In her extraordinary battle for justice, Bilkis traversed the legal system right from the trial courts in Gujarat to the  Sessions court in Mumbai to the Bombay High Court as well as the Supreme Court over seventeen long years. The judgment of the Special CBI Court convicted the eleven accused of gang rape and murder in 2008 and sentenced them to life imprisonment.  In 2017, the conviction order was upheld by the Bombay High Court. In 2022 the sentence of the convicts was remitted by the Gujarat Government and the accused walked free after fourteen years in judicial custody. The arbitrary  and undoubtedly political decision to grant remission to the eleven convicted persons by the Gujarat government  was an unexpected twist in the long struggle for justice of Bilkis Bano.  Finally the balance of justice has been restored in this decision by the Supreme Court to quash the remissions and send the convicts back to jail.

As Bilkis Bano put it in a moving statement on the judgment which needs to be quoted in full and read again and again:

Today is truly the New Year for me. I have wept tears of relief. I have smiled for the first time in over a year and half. I have hugged my children. It feels like a stone the size of a mountain has been lifted from my chest, and I can breathe again. This is what justice feels like. I thank the honourable Supreme Court of India for giving me, my children and women everywhere, this vindication and hope in the promise of equal justice for all.

I have said before, and I say again today, journeys like mine can never be made alone. I have had my husband and my children by my side. I have had my friends who have given me so much love at a time of such hate, and held my hand at each difficult turn. I have had an extraordinary lawyer, Advocate Shobha Gupta, who has walked with me unwaveringly for over 20 long years, and who never allowed me to lose hope in the idea of justice.

A year and half ago, on August 15, 2022, when those who had destroyed my family and terrorised my very existence, were given an early release, I simply collapsed. I felt I had exhausted my reservoir of courage. Until a million solidarities came my way. Thousands of ordinary people and women of India came forward.
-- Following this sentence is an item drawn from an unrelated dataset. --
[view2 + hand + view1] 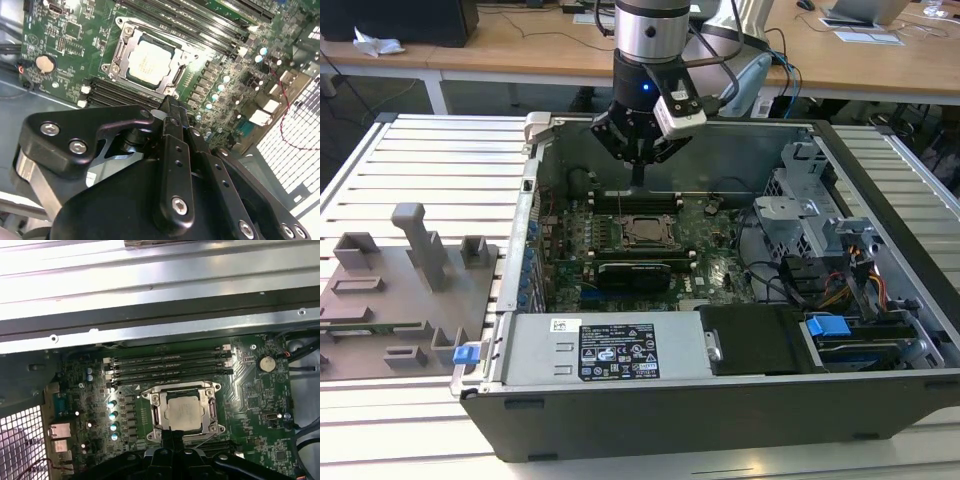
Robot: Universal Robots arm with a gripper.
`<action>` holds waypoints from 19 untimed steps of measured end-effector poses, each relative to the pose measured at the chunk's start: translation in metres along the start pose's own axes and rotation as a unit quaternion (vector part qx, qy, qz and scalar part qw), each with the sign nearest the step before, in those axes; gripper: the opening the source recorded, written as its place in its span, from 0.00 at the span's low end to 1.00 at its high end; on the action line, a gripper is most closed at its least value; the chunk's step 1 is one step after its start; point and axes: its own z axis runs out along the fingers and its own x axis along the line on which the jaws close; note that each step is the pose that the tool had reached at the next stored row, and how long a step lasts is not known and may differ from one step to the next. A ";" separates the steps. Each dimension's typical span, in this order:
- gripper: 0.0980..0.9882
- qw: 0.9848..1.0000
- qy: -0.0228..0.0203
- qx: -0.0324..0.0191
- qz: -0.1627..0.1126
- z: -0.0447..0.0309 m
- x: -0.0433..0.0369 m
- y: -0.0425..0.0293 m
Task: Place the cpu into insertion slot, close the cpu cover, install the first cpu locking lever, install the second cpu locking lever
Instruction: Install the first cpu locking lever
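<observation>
The cpu (184, 412) lies flat in the insertion slot (176, 388), mid-motherboard, inside the open computer case (880, 400). The cpu cover (158, 410) looks down, framing the chip on all sides. The locking levers are too thin to read, so I cannot tell whether they are latched.

The gripper (170, 101) hangs above the board beside the socket, over the memory slots (167, 365). Its fingers (176, 150) are pressed together and hold nothing.

Risks, as I judge them:
- The narrow closed tip could slide off a thin wire lever and hit the chip top or nearby board parts.
- An unhooked lever could spring up.
- If the cover is not fully flat, pressing a lever could bind it.

Both wrist views give socket detail, with the chip seated square and the frame around it. The second wrist view also shows the fingertips meeting. The exterior view adds the gripper's height over the board, the graphics card (632, 272) just beside the socket, and the slatted tabletop (420, 150) under the case.
</observation>
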 end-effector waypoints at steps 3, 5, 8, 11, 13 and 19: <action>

They stood with me, spoke for me, and filed PIL petitions in the Supreme Court. 6000 people from all over, and 8500 people from Mumbai wrote appeals; 10,000 people wrote an Open Letter, as did 40,000 people from 29 districts of Karnataka. To each of these people, my gratitude for your precious solidarity and strength. You gave me the will to struggle, to rescue the idea of justice not just for me, but for every woman in India. I thank you.

Even as I absorb the full meaning of this verdict for my own life, and for my children’s lives, the dua that emerges from my heart today is simple – the rule of law, above all else and equality before law, for all.